My headlamp was giving me fits, not working, then working. When it was time for the race to start – it decided to not work, so I stuck it in my pocket and ran on. There was a line of runners ahead (and behind) and I kept near the one right in front of me and did the best I could to not trip. It took a lot of concentration, and I picked my feet up more than normal to compensate. It was a bit congested, so I was actually able to walk up some of the inclines as fast as others were running. After a mile or so – the guy in front of me took a walk break and I sped ahead to get behind Michael – a friend from our weekend runs at Lake Conestee who was running his 1st 50k (after missing Harbison with the flu). I came thru unscathed and after about 25 minutes, headlamps weren’t really needed anymore.

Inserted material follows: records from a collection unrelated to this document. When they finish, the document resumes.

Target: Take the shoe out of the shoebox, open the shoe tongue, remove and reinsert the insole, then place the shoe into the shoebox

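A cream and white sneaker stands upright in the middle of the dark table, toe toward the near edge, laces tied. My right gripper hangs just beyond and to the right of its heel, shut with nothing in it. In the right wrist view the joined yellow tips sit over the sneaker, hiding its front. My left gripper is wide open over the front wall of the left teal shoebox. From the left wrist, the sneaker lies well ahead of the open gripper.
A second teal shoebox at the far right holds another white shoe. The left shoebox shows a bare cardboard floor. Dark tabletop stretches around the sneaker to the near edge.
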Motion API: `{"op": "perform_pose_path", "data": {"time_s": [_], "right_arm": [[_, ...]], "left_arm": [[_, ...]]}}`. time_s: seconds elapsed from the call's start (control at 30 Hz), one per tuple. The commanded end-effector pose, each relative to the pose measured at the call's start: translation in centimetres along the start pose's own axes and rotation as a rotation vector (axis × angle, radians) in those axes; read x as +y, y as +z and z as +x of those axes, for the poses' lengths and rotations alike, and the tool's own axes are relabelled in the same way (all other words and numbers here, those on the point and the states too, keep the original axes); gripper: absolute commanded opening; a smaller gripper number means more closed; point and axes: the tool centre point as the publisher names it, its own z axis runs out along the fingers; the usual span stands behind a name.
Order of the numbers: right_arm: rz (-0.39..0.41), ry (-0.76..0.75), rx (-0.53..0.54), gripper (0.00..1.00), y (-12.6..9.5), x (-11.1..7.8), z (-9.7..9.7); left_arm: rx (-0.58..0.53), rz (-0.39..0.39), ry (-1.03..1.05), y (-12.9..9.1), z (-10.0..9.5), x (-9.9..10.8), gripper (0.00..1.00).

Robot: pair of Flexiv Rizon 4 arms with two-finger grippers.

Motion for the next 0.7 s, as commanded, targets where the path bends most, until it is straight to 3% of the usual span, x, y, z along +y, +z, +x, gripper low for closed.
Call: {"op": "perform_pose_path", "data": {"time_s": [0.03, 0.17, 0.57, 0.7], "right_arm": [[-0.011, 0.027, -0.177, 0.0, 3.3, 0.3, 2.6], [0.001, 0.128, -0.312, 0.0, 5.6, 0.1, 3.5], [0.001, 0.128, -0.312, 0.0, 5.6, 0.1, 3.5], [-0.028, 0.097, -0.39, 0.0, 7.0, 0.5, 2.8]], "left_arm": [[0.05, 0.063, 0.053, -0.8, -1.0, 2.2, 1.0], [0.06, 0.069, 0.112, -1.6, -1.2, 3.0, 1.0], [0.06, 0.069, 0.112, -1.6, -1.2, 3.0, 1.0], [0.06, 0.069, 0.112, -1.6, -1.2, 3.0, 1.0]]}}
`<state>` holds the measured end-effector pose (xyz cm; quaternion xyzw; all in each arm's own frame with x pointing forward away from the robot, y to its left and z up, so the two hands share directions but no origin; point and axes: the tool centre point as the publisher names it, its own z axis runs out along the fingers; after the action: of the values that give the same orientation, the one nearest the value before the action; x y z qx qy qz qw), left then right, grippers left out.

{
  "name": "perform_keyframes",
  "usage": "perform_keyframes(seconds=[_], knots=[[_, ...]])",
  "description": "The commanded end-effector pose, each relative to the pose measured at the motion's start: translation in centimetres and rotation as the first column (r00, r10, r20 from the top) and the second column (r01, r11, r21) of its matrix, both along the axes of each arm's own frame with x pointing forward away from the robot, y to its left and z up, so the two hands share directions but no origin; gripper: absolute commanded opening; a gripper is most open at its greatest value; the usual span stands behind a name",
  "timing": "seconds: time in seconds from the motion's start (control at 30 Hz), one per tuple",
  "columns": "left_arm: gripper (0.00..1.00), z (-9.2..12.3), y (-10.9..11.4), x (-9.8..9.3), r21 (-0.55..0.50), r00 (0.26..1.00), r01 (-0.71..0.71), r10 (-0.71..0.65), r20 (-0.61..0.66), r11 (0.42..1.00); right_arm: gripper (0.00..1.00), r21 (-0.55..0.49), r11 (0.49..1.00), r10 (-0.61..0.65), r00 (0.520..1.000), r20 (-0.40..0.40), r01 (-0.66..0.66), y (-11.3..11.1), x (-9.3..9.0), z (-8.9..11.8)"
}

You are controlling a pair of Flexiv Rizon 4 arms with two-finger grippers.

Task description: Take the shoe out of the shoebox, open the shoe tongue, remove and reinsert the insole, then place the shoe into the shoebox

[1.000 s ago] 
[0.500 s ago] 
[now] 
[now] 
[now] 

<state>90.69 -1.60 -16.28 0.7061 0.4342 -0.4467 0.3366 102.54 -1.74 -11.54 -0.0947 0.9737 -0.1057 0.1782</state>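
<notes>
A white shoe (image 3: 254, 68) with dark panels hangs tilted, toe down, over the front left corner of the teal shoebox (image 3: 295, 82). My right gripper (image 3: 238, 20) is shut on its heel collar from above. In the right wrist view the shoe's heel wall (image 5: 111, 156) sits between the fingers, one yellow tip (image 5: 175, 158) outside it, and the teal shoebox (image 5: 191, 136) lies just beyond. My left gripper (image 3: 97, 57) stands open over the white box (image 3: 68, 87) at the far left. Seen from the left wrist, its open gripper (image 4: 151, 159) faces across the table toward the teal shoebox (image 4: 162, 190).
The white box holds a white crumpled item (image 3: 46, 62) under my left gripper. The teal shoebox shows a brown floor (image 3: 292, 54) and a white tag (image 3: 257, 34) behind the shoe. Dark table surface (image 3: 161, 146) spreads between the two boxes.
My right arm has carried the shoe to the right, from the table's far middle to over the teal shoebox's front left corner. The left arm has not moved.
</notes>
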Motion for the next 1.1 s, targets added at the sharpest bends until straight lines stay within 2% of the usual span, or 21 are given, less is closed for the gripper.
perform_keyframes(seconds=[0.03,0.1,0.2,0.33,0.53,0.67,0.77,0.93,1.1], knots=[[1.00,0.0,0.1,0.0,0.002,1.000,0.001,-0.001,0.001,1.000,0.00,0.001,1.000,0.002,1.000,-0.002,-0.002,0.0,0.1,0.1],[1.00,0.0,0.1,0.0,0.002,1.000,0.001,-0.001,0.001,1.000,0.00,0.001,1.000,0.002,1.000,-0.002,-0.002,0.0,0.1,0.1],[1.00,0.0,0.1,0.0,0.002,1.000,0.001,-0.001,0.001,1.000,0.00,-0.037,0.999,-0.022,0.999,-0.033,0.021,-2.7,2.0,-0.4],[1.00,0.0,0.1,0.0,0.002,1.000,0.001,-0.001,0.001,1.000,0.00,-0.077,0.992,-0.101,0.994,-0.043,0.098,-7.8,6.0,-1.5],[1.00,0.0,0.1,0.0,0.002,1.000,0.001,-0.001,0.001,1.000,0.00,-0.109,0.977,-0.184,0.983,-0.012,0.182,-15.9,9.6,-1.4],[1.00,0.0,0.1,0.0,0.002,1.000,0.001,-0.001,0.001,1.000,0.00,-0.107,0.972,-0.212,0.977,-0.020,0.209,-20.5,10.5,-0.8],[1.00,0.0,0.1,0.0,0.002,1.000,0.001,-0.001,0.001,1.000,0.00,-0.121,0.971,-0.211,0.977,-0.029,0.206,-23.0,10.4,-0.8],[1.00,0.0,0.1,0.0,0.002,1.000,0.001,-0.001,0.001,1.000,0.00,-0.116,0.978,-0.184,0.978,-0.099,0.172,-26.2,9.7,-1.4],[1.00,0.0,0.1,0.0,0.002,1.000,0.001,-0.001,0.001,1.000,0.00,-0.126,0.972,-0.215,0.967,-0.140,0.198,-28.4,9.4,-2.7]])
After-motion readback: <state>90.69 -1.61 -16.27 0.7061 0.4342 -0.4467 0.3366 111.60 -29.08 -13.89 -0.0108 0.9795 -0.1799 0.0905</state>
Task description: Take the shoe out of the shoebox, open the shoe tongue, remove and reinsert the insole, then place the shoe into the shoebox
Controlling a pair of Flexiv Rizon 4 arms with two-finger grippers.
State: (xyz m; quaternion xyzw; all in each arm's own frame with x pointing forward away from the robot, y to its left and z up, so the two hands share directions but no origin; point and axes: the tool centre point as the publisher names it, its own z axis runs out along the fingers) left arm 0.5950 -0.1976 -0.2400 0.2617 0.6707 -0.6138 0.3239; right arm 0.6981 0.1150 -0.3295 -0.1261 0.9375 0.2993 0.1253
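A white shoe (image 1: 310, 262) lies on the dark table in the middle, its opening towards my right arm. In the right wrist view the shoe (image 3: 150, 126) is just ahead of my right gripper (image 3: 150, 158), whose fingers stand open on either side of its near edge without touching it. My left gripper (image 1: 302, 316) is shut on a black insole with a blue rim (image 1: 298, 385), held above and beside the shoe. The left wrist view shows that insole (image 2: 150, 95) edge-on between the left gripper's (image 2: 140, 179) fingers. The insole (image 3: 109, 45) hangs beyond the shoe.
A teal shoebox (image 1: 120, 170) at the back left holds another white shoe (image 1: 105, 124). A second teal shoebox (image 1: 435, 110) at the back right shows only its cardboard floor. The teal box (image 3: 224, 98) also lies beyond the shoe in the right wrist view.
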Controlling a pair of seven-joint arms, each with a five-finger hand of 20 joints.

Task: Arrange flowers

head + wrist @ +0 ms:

I ran at a somewhat easy pace, but those first 5-6 miles are always slightly uncomfortable as I get settled in. We hit the first aid station around Mile 4 in 48min (with Merle and Lester volunteering – thanks guys!) and I picked up a few chips and cookies and walked out. Michael caught up shortly and we kept on going together. Nice runnable trails with the sunbeams trying to come in thru the leaf-filled trees. There were definite spots/hills to walk, but never lost contact. It had mostly spread out by mile 3 or so, and we’d see others every now and then, either passing us, or being passed. We were just enjoying the nice soft trails (and dodging the few roots out there) and chatting. Michael graciously offered to pack my headlamp into his backpack.
Next aid station was near Mile 9 at 1:52 with Scott, the co-RD helping out), and we got there and refilled and took in some more food. This was the gravel road we were to go down. We set a comfortable pace, not opening up at all really and just relaxed. A few people passed us and were quickly far ahead. We just kept going down and around another bend and down some more. We went running down for 28 minutes (~3 miles). That is the longest constant downhill I think I have ever run. We were glad to see that section end, but we knew coming back up would not be fun and I already expected to walk every bit of it!
We were now at the Winding Stairs section…a ~3 mile climb up to the next aid station and turnaround point. We had been wondering when we would see the leaders coming back, and after 2:40?, we saw the lone leader come flying down by us. He had a good lead…and we still had no clue how far the turnaround was.
I was starting to feel better thru here and at some point, pulled a bit ahead of Michael (and would run alone for the remainder of the race). There were still a few runners within a few minutes of me by the time I got to the turnaround (in 3:04). I stepped back to get a picture and promptly cut a gash on my shin from a stump/post. Took a little extra time to fuel up, pour some coke into my mouth (it is a cup-free event!) and grabbed a handful of chips, etc before walking out. All the aid stations were wonderful and were quick to help refilling my two handheld water bottles.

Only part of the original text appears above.